● **What you have to do**: Within the entries below, every line containing "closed" is to be copied.

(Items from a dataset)
+++++

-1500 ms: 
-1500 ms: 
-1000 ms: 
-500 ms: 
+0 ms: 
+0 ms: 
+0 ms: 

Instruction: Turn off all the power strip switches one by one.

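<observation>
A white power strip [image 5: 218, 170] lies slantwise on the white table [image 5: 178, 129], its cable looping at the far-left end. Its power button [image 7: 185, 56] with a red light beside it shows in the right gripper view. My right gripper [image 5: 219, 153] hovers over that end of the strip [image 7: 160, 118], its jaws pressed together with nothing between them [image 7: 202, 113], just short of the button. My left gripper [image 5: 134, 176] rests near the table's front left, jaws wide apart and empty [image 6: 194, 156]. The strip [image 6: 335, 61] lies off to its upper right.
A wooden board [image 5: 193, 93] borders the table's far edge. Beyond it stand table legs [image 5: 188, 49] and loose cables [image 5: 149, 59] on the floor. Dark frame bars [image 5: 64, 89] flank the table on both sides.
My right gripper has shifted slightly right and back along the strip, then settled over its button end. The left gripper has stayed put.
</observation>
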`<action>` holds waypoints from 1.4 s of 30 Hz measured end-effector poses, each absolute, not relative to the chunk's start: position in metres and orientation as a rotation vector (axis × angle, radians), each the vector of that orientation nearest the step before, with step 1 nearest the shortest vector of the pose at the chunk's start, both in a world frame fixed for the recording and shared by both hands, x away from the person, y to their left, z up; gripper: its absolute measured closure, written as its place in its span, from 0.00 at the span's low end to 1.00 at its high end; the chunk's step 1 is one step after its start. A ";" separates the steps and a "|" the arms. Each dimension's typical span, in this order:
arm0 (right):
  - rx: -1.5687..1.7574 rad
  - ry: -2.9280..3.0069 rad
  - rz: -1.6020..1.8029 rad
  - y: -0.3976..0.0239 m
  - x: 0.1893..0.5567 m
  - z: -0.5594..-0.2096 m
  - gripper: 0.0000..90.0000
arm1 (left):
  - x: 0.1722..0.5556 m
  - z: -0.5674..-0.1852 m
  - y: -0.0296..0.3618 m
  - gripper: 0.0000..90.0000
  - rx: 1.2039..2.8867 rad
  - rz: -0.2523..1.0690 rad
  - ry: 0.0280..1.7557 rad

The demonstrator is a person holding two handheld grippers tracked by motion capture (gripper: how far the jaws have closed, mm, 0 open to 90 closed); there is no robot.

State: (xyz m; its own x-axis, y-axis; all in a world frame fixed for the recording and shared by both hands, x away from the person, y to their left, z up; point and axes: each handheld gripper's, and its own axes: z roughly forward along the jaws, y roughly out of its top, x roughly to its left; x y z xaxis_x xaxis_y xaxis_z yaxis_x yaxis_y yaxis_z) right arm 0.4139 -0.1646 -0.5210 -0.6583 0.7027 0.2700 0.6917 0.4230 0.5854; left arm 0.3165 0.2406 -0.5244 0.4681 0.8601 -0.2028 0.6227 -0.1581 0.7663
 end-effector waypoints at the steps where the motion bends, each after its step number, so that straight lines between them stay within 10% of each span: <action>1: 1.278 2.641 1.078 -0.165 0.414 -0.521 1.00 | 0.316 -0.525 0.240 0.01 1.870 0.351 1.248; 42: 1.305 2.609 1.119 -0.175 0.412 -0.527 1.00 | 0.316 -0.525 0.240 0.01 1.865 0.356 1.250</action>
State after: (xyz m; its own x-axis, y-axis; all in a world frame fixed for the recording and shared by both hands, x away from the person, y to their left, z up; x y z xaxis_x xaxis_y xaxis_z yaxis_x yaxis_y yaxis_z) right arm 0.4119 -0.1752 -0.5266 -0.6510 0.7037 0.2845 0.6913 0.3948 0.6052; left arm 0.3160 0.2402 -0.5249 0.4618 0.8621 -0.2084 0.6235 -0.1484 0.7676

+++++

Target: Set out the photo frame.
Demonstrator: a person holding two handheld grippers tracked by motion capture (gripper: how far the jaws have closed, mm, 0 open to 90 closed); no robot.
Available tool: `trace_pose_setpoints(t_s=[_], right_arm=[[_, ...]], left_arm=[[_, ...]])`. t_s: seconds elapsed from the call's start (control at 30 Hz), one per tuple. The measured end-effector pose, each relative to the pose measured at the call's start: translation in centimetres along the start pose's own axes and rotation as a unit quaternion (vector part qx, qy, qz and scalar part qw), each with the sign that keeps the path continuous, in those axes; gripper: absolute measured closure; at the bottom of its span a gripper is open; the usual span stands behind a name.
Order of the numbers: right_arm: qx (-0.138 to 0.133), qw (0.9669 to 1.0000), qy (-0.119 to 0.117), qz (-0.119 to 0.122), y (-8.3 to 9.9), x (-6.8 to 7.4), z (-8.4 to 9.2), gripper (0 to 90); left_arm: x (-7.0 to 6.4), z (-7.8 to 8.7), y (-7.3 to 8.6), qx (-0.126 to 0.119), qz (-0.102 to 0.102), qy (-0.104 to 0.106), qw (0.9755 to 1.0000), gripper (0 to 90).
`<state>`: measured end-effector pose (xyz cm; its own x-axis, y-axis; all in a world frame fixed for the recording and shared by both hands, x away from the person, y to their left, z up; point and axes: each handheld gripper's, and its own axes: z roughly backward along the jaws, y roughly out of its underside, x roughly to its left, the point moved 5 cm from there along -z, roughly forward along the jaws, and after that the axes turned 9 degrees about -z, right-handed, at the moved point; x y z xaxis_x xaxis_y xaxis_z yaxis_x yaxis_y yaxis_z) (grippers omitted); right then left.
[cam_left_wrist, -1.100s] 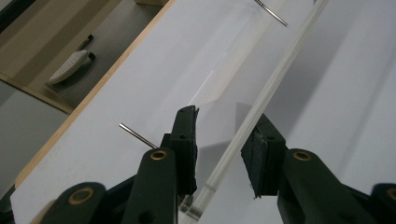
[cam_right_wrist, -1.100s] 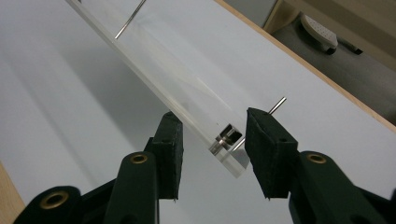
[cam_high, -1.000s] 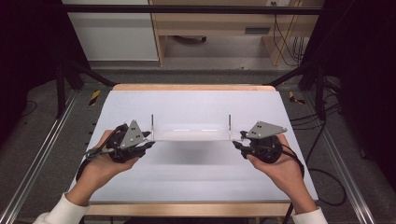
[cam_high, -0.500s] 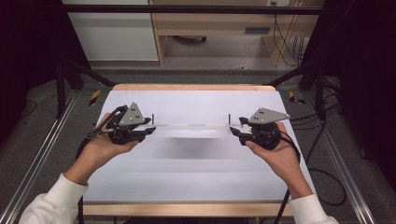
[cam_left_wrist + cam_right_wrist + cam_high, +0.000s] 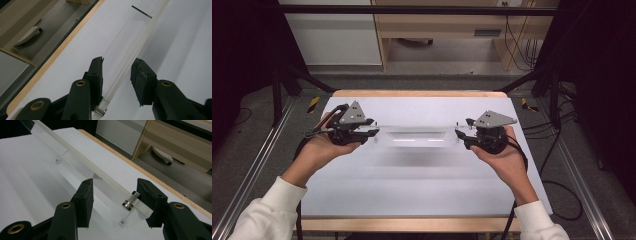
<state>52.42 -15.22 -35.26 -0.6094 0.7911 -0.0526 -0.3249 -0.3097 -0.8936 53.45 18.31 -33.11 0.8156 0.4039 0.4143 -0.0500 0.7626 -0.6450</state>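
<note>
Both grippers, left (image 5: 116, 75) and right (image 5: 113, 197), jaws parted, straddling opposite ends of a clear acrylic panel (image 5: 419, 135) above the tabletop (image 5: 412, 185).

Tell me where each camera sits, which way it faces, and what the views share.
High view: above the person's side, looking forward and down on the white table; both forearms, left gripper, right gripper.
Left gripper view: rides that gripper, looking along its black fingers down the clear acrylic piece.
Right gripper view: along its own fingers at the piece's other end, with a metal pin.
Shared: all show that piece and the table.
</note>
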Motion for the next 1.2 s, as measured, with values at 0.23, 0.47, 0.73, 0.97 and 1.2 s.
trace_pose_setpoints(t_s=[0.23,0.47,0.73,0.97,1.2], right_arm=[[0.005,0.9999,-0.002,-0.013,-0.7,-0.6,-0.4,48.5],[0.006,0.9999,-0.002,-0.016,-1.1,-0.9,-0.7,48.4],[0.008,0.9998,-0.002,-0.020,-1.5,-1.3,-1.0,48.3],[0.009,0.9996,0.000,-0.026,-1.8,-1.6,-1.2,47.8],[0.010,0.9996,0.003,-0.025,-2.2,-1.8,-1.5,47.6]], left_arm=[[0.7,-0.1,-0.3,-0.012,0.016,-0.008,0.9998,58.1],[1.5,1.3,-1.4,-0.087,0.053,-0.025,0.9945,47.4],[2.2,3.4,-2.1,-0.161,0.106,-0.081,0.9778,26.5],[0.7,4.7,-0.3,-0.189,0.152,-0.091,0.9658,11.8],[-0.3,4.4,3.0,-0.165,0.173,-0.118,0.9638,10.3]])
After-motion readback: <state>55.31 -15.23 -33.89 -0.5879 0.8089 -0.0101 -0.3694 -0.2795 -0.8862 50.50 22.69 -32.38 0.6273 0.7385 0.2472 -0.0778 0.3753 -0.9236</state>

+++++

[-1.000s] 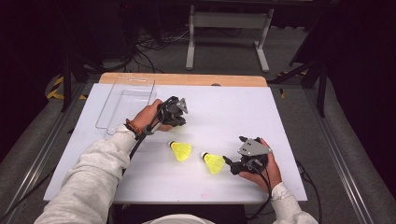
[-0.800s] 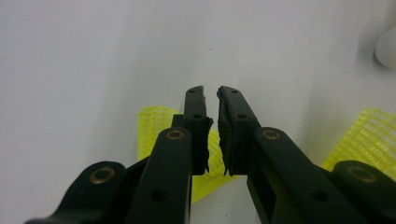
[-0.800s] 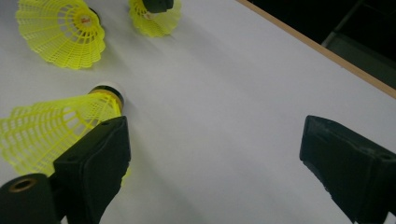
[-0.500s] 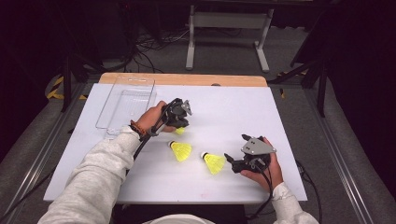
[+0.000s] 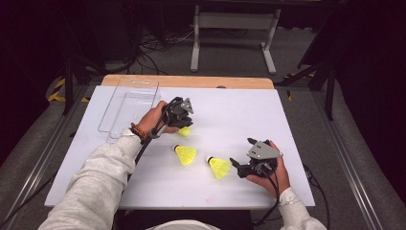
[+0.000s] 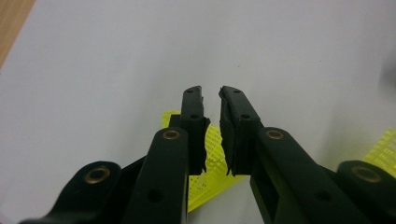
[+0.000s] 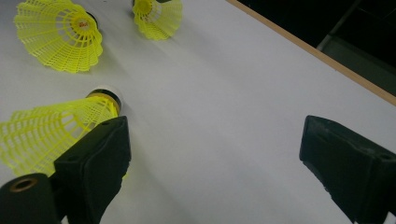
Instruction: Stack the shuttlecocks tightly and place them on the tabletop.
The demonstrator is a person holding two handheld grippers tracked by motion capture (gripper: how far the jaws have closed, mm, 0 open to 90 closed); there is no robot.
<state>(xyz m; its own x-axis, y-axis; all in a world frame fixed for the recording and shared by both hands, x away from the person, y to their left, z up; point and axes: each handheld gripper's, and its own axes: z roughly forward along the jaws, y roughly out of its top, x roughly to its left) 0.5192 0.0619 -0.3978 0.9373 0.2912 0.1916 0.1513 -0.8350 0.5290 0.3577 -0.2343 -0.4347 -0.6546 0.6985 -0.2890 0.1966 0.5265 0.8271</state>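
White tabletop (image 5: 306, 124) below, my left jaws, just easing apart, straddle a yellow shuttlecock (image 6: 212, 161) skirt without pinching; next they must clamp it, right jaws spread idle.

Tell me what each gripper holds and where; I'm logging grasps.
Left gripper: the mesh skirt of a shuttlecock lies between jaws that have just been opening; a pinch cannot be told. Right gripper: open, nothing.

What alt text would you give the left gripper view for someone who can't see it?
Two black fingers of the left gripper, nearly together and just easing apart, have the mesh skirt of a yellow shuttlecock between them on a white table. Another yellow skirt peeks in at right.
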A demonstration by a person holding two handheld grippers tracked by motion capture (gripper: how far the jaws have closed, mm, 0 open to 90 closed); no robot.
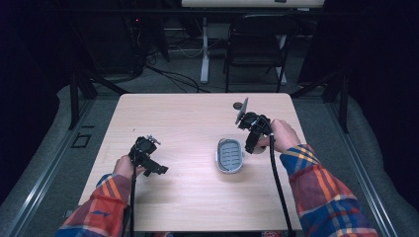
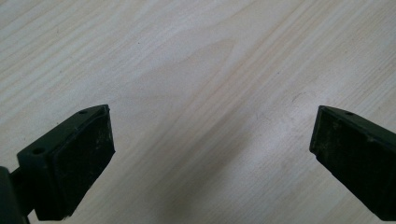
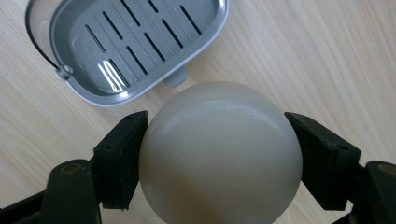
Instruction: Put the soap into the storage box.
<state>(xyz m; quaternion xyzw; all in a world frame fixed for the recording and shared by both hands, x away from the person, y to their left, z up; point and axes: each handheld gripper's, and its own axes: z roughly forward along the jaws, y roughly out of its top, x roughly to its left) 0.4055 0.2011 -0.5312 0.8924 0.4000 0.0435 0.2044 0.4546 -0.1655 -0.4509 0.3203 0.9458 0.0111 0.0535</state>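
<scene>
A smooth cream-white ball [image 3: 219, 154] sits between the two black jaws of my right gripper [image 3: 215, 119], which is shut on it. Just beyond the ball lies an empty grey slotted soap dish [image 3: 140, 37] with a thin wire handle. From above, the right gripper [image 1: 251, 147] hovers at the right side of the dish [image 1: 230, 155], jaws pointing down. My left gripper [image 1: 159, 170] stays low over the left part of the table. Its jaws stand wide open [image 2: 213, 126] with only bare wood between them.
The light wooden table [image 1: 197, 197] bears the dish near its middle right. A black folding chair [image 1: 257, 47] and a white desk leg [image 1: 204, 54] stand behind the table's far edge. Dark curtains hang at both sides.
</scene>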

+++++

● **Answer to this task**:
The demonstrator is a person holding two handheld grippers tracked by motion capture (gripper: how far the jaws have closed, mm, 0 open to 90 closed); there is no robot.
Demonstrator: a person holding two handheld grippers tracked by motion capture (gripper: how far the jaws have closed, mm, 0 open to 90 closed); no robot.
The demonstrator is a person holding two handheld grippers tracked by motion capture (gripper: how far the jaws have closed, mm, 0 open to 90 closed); there is no robot.
A demonstration by a person holding two handheld grippers tracked by motion capture (gripper: how far the jaws have closed, mm, 0 open to 90 closed); no robot.

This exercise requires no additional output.